● PROBLEM:
Pull each line with the string "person" from the entries.

● DATA EXTRACT:
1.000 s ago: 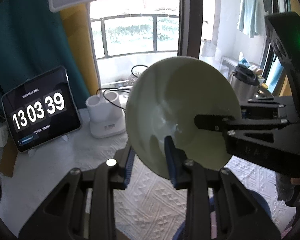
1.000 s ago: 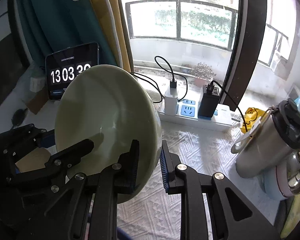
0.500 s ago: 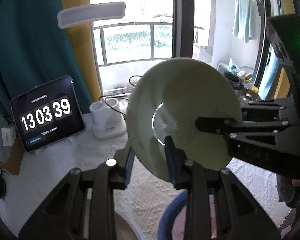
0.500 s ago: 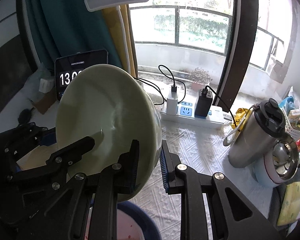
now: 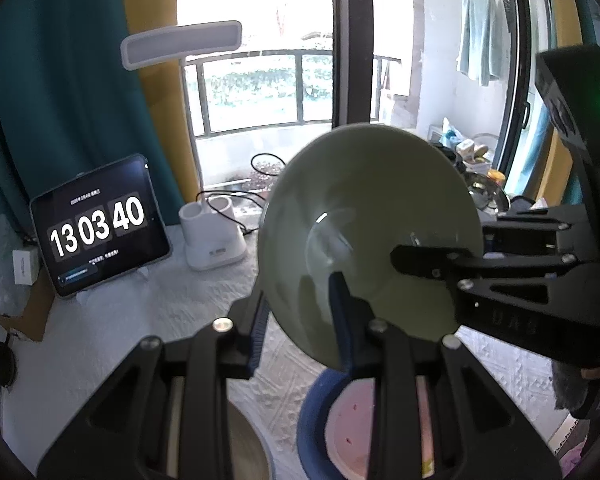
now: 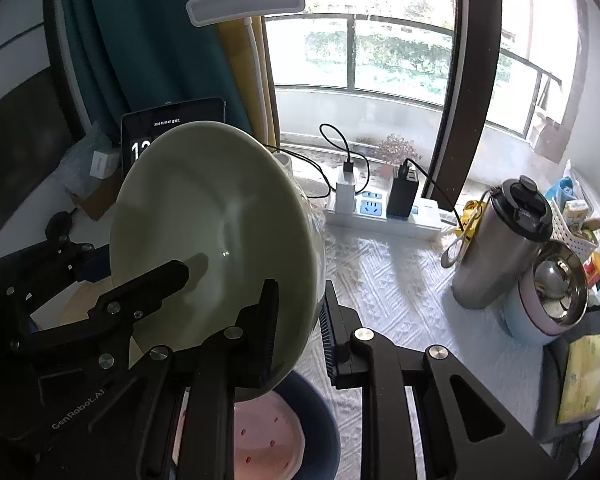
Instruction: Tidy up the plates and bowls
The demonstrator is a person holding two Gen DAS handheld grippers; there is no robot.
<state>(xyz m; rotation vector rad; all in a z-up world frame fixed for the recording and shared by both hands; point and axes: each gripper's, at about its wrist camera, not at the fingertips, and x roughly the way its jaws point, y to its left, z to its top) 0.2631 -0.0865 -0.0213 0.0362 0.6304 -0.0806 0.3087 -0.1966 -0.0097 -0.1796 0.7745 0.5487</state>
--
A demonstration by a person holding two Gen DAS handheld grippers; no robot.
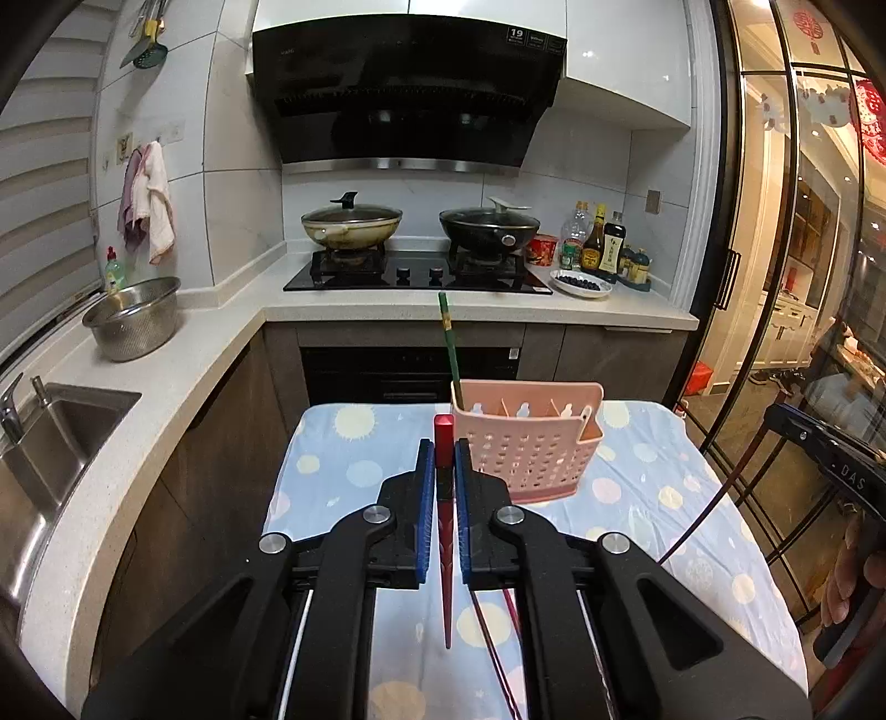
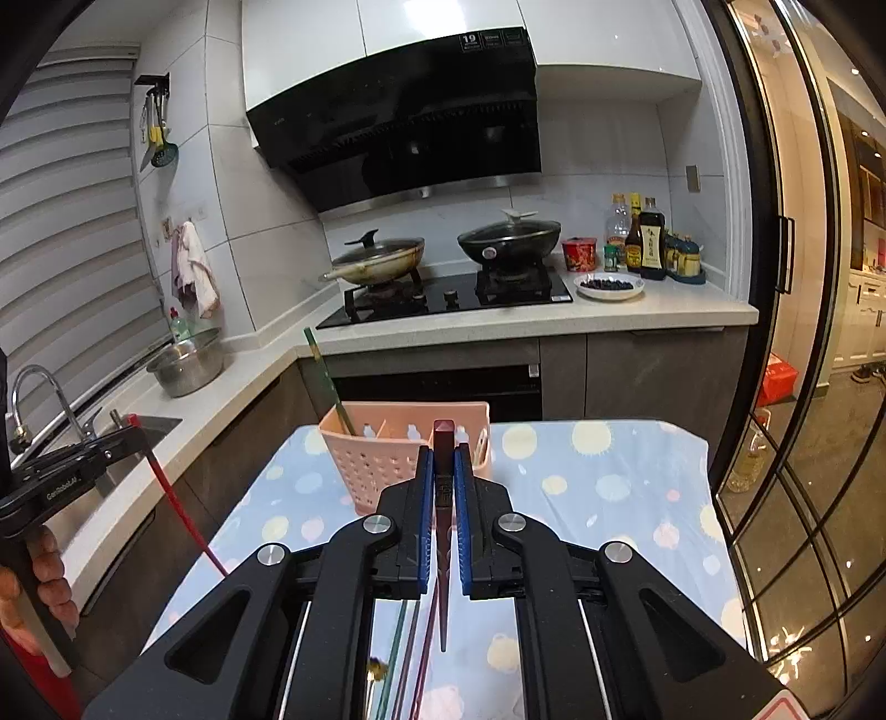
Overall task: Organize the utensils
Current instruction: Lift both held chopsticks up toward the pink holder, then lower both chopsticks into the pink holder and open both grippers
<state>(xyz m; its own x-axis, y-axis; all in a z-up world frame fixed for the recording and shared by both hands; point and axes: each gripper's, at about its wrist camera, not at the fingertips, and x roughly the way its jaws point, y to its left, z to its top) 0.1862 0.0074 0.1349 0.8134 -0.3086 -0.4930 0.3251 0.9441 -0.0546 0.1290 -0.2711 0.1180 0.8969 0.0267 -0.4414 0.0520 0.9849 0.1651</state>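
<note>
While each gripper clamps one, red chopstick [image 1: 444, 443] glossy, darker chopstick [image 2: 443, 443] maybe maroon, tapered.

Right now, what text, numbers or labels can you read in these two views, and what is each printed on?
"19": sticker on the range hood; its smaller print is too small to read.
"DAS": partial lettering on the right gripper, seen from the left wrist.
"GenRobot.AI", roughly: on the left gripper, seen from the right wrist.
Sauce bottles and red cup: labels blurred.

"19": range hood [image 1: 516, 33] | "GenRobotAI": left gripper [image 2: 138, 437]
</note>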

● EXERCISE RESULT:
The demonstrator is a person holding two Gen DAS handheld grippers; there is no robot.
A demonstration by a person holding two Gen DAS handheld grippers; no robot.

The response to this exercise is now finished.